> _ASSIGNMENT_: After locating the line that contains "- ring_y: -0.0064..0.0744" in the data below, set down exactly that line and each one after it through the line that contains "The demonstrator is", and nothing more.

> _DATA EXTRACTS_:
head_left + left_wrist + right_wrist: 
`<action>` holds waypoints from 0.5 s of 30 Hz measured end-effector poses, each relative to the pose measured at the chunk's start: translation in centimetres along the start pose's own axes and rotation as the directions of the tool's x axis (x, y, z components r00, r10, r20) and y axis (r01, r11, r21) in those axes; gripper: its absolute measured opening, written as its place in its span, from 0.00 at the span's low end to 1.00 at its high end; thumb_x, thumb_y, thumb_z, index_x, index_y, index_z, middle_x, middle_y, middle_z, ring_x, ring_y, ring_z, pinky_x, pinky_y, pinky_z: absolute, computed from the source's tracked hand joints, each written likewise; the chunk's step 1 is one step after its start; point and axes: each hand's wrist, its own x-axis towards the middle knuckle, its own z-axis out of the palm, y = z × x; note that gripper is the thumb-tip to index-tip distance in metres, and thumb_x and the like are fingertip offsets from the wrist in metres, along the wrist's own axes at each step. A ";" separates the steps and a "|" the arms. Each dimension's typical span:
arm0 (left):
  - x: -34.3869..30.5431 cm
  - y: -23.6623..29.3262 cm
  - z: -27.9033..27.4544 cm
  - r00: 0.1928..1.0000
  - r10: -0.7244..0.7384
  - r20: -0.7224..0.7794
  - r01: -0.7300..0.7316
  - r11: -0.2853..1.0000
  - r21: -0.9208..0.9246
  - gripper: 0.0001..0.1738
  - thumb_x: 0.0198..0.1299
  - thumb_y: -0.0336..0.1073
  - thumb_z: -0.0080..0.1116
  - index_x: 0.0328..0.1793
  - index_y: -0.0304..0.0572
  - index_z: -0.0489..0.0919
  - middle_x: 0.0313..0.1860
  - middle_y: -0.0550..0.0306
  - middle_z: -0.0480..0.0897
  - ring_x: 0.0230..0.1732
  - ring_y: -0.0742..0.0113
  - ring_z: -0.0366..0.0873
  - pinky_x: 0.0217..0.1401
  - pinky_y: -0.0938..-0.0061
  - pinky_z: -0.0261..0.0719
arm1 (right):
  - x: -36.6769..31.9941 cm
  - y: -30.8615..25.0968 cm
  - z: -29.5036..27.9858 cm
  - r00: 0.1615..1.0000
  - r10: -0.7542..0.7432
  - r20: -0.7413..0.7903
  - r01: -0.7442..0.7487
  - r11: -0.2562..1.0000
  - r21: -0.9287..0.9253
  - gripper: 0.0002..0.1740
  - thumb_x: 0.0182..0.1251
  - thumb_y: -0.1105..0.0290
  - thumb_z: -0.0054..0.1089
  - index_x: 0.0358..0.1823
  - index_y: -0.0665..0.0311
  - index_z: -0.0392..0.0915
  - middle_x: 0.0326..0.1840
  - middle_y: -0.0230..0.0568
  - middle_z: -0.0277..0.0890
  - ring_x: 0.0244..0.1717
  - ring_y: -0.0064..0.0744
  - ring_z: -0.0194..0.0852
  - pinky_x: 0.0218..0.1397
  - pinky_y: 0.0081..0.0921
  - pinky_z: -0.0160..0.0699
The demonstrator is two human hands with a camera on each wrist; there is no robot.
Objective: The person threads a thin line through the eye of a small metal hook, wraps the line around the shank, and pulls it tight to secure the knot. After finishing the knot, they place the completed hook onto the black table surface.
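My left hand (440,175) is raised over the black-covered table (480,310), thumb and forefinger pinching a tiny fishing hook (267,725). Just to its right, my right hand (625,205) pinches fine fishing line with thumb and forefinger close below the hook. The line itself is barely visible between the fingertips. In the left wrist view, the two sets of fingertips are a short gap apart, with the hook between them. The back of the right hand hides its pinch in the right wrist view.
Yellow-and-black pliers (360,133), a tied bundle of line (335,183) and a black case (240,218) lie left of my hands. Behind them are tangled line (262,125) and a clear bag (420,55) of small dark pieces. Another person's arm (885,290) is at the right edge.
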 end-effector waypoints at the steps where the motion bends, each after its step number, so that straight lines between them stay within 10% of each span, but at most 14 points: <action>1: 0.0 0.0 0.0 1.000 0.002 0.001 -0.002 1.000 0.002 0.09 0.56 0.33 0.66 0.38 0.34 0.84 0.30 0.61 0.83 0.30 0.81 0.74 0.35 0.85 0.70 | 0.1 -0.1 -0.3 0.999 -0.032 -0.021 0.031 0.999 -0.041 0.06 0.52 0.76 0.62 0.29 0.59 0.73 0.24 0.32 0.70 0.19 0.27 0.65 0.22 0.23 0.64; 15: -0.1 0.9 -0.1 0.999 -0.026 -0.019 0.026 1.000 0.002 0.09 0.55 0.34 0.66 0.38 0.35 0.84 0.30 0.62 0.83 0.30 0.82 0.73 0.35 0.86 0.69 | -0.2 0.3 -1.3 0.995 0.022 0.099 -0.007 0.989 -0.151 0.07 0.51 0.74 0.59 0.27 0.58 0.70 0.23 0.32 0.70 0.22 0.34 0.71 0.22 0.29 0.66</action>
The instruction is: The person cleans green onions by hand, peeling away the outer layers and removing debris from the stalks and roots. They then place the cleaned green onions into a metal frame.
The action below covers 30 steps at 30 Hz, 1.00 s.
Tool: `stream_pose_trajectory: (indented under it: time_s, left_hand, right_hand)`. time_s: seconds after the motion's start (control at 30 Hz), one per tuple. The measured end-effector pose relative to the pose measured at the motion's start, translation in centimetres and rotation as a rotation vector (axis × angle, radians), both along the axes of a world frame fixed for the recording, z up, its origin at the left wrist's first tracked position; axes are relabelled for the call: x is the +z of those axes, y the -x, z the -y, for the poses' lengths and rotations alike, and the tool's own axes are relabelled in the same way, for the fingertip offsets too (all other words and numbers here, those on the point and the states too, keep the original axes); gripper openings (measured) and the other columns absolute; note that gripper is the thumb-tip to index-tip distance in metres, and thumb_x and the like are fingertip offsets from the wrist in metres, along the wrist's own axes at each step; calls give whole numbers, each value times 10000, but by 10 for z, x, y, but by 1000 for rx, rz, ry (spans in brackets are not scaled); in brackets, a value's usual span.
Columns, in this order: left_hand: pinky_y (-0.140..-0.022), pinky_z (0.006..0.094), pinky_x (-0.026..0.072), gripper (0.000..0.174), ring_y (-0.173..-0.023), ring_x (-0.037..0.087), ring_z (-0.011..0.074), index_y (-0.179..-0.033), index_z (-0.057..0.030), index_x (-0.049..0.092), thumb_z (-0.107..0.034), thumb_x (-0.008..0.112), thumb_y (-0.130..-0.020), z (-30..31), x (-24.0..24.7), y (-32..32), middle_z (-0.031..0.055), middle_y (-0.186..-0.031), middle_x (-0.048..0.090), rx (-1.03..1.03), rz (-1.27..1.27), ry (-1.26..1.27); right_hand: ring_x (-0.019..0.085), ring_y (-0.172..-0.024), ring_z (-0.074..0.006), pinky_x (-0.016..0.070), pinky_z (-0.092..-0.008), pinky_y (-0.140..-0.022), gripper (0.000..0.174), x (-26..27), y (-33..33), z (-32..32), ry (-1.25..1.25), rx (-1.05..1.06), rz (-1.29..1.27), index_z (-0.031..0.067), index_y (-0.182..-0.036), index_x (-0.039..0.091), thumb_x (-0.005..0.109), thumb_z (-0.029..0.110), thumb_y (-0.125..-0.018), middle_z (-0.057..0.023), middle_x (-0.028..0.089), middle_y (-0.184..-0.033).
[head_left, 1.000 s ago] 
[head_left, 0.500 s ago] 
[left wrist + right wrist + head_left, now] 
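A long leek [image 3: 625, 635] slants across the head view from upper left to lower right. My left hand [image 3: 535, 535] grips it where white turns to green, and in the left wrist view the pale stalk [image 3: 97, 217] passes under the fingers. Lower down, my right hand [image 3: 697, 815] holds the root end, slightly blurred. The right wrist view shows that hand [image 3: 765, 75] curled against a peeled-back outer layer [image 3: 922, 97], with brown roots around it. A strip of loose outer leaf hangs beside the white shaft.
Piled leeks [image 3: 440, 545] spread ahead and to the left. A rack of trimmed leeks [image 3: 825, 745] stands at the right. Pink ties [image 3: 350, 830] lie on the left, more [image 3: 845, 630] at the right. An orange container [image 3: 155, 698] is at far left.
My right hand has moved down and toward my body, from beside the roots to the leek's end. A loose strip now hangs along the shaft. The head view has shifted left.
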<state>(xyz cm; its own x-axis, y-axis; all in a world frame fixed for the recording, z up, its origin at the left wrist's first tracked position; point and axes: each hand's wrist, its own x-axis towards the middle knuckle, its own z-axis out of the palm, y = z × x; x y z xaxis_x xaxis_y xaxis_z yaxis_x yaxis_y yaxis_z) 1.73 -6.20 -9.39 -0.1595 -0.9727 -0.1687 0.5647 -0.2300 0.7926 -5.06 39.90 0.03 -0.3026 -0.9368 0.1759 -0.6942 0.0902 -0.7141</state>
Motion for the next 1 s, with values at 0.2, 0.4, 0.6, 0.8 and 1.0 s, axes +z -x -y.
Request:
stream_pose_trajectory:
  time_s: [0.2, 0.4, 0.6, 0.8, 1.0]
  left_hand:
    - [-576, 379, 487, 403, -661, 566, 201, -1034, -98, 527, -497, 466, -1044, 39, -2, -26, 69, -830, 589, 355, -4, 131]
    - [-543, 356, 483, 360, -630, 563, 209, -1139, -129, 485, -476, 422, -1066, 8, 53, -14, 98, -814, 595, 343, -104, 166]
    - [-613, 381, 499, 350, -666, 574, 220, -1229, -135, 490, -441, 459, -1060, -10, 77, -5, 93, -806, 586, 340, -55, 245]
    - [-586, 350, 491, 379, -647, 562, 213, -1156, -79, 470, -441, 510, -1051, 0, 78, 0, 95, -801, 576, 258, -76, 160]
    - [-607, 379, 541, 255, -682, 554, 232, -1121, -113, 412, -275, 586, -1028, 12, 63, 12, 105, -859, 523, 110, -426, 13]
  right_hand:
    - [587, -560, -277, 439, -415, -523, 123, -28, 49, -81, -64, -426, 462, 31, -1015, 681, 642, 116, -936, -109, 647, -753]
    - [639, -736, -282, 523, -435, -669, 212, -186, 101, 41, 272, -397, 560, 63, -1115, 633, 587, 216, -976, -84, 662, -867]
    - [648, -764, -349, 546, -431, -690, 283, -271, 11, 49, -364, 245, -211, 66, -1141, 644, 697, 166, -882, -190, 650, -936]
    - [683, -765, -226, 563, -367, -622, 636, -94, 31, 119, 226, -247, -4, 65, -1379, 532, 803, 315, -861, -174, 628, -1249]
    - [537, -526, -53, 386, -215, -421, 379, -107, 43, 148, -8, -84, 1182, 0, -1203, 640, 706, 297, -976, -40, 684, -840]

> _SOLUTION_:
  - ring_y: -0.0064..0.0744
  - ring_z: -0.0194..0.0852
  - pinky_x: 0.0218..0.1397
  - pinky_y: 0.0081..0.0921
  - pinky_z: -0.0160..0.0699
The demonstrator is two human hands with a camera on each wrist; there is no robot.

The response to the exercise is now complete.